Hand Back Venezuela’s Money

On a cold wet evening I asked myself why I was standing on a dimly lit street corner in the CIty of London taking photographs of a small group of protesters. And I had an answer, that I wanted to try to draw attention to the real causes of the current situation in Venezuela, a country running out of money.

Venezuela is rich in natural resources, the largest known oil reserves in the world along with gold and other minerals. It was, and should be a wealthy country, but the problems have come because under Hugo Chavez, President from 1999 to 2013, it made a determined effort to share that wealth widely, eneacting wide-ranging social reforms and nationalising industries, creating neighbourhood councils and greatly improving access to food, housing, healthcare and education for the poor.

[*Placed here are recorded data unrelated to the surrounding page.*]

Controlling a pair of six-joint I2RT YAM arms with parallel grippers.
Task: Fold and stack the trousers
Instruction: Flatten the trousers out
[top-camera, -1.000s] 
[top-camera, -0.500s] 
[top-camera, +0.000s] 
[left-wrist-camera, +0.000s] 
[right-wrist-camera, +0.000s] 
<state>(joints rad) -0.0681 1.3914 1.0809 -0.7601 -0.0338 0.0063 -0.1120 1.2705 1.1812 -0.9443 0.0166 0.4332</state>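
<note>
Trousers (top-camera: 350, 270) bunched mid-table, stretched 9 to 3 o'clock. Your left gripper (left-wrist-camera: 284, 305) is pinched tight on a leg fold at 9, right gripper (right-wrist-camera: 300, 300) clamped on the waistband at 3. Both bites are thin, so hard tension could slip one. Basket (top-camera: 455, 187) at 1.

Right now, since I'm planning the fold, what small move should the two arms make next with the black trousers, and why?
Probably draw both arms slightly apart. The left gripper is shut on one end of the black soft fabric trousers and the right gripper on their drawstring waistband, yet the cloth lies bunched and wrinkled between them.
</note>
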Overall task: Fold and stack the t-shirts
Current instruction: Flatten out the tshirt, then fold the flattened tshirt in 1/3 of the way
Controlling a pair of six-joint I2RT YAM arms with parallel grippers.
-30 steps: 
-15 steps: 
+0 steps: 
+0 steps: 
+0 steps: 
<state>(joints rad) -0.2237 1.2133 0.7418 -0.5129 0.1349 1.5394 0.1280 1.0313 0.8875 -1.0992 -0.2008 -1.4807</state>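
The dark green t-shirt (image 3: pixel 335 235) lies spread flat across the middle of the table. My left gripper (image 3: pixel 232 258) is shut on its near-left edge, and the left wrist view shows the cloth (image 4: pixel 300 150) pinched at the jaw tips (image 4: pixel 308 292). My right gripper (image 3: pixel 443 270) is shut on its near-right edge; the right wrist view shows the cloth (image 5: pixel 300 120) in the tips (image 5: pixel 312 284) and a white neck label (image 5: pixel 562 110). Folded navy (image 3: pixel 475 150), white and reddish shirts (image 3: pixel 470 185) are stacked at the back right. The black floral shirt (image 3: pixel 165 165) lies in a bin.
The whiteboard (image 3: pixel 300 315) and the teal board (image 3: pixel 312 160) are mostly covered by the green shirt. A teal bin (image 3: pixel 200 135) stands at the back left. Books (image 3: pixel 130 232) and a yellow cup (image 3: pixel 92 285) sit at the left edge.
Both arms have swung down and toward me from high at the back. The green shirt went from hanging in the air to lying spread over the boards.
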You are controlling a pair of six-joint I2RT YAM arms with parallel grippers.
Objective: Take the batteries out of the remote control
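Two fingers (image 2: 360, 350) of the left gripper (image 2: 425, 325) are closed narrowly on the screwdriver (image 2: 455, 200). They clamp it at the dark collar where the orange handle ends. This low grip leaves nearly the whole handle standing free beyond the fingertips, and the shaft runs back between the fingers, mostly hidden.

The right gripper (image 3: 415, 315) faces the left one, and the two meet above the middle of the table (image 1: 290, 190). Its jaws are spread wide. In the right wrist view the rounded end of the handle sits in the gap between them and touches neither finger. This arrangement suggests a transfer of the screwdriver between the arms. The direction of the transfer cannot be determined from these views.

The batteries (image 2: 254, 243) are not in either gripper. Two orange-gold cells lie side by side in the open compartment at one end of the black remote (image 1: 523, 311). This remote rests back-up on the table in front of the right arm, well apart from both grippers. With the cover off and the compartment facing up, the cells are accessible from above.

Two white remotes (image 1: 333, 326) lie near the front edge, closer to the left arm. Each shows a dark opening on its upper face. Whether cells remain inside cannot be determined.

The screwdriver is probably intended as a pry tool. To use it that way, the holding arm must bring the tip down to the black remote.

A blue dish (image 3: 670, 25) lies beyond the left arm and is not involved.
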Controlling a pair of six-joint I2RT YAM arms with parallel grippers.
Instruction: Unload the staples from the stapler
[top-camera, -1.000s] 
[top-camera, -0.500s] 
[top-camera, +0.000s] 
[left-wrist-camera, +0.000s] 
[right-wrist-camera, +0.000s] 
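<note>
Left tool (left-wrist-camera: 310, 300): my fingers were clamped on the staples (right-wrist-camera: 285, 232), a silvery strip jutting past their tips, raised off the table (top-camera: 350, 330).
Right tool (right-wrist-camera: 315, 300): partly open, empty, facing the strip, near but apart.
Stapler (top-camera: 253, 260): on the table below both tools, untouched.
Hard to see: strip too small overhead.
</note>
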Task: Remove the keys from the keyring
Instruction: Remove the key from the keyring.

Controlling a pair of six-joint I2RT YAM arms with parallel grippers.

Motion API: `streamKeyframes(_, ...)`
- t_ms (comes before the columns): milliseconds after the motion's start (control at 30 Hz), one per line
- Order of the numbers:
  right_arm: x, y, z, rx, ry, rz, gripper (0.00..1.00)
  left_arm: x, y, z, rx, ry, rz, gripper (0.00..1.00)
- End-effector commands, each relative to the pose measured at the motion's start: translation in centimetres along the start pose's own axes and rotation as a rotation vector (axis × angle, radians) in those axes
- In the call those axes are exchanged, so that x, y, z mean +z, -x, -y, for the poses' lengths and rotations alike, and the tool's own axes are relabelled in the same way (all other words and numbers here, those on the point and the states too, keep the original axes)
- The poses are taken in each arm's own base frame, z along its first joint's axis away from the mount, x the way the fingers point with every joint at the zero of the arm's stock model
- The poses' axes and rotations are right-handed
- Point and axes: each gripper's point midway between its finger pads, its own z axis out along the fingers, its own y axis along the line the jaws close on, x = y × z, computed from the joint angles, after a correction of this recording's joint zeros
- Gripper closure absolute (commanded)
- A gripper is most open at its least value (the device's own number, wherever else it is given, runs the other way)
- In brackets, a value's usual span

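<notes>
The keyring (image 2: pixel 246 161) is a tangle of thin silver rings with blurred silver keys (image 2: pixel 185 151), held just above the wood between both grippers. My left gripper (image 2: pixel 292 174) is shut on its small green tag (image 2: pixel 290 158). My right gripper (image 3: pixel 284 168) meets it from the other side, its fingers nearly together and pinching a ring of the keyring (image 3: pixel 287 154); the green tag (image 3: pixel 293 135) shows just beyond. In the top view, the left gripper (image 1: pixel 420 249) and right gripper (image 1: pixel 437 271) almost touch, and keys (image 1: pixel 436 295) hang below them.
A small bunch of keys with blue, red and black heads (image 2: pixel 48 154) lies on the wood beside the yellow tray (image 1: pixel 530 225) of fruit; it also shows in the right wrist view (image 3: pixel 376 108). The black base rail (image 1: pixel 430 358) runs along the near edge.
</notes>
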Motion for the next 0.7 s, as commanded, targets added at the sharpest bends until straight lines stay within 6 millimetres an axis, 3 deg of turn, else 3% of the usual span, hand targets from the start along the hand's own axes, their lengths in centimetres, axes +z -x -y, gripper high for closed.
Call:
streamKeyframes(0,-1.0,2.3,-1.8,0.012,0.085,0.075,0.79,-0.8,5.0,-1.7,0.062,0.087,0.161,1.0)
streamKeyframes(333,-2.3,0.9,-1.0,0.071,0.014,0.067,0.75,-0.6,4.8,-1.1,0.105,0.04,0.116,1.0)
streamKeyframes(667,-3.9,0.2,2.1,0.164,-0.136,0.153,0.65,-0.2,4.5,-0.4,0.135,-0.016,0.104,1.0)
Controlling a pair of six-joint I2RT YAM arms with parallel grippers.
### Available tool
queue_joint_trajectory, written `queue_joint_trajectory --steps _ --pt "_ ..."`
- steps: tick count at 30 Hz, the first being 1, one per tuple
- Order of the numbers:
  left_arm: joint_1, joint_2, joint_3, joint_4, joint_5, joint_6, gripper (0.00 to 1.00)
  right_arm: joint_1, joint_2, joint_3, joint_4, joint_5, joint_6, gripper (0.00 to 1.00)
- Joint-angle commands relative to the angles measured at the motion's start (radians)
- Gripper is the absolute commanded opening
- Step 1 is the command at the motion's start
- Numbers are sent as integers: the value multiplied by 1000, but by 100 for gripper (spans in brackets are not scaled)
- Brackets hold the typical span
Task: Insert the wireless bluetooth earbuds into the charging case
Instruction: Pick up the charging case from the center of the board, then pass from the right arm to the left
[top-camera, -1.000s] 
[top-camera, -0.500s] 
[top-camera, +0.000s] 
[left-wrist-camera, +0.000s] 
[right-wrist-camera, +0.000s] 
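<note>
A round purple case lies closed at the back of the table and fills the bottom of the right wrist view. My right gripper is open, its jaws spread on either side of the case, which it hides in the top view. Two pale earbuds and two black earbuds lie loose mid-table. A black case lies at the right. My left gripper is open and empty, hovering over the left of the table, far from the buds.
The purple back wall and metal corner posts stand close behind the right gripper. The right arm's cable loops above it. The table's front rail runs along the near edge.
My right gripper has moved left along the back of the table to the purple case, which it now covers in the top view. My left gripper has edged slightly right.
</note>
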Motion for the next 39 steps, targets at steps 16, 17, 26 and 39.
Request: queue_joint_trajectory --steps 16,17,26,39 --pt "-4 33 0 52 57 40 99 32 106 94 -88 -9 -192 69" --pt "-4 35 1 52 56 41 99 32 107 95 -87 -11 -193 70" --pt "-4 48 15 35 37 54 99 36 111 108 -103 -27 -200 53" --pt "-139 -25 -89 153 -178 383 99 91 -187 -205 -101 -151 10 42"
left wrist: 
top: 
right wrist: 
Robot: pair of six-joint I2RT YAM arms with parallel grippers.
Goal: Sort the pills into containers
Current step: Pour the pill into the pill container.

These policies brought the country into conflict with western dominated world economic agencies and countries, particularly the United States, leading to various sanctions, which, together with a steep drop in the price of oil have led to the current economic problems there, helped by a certain amount of corruption as well as political manouevering by the opposition largely right-wing middle classes whose dominance is threatened by the socialist programme.

Opposition voices dominate in the media coming out of the country and are widely reported in the UK media, with great prominence being given to anti-Maduro protests and little or no reporting of the large demonstrations in support of the government. The sanctions, particularly those imposed by the US seldom get a mention. As the US Congressional Research Service notes “For more than a decade, the United States has employed sanctions as a policy tool in response to activities of the Venezuelan government or Venezuelan individuals.” Sanctions were imposed under President Obama and have been stepped up under Trump, particularly over finanacial transactions and the oil industry.

The protest I was photographing was against one result of these sanctions, outside Euroclear, a J P Morgan Subsidiary in the City of London calling for the company to return over $1billion belonging to the Venezuelan government, sent to buy medicines and food for Venezuela. Euroclear accepted the money despite US sanctions which were in place, but has failed to release it, meaning that many Venezuelans, particularly children, will die because of lack of medicines.

So I was there taking pictures, though there wsn’t really a great deal to photograph, as you can see. And I sent them into the agency, knowing exactly how little interest there would be from the media in the story and little chance of them being used by the UK media¬†as they don’t support the story the UK press want to tell. But perhaps one day they may help to tell a story which I think should be told about Venezuela’s stolen money.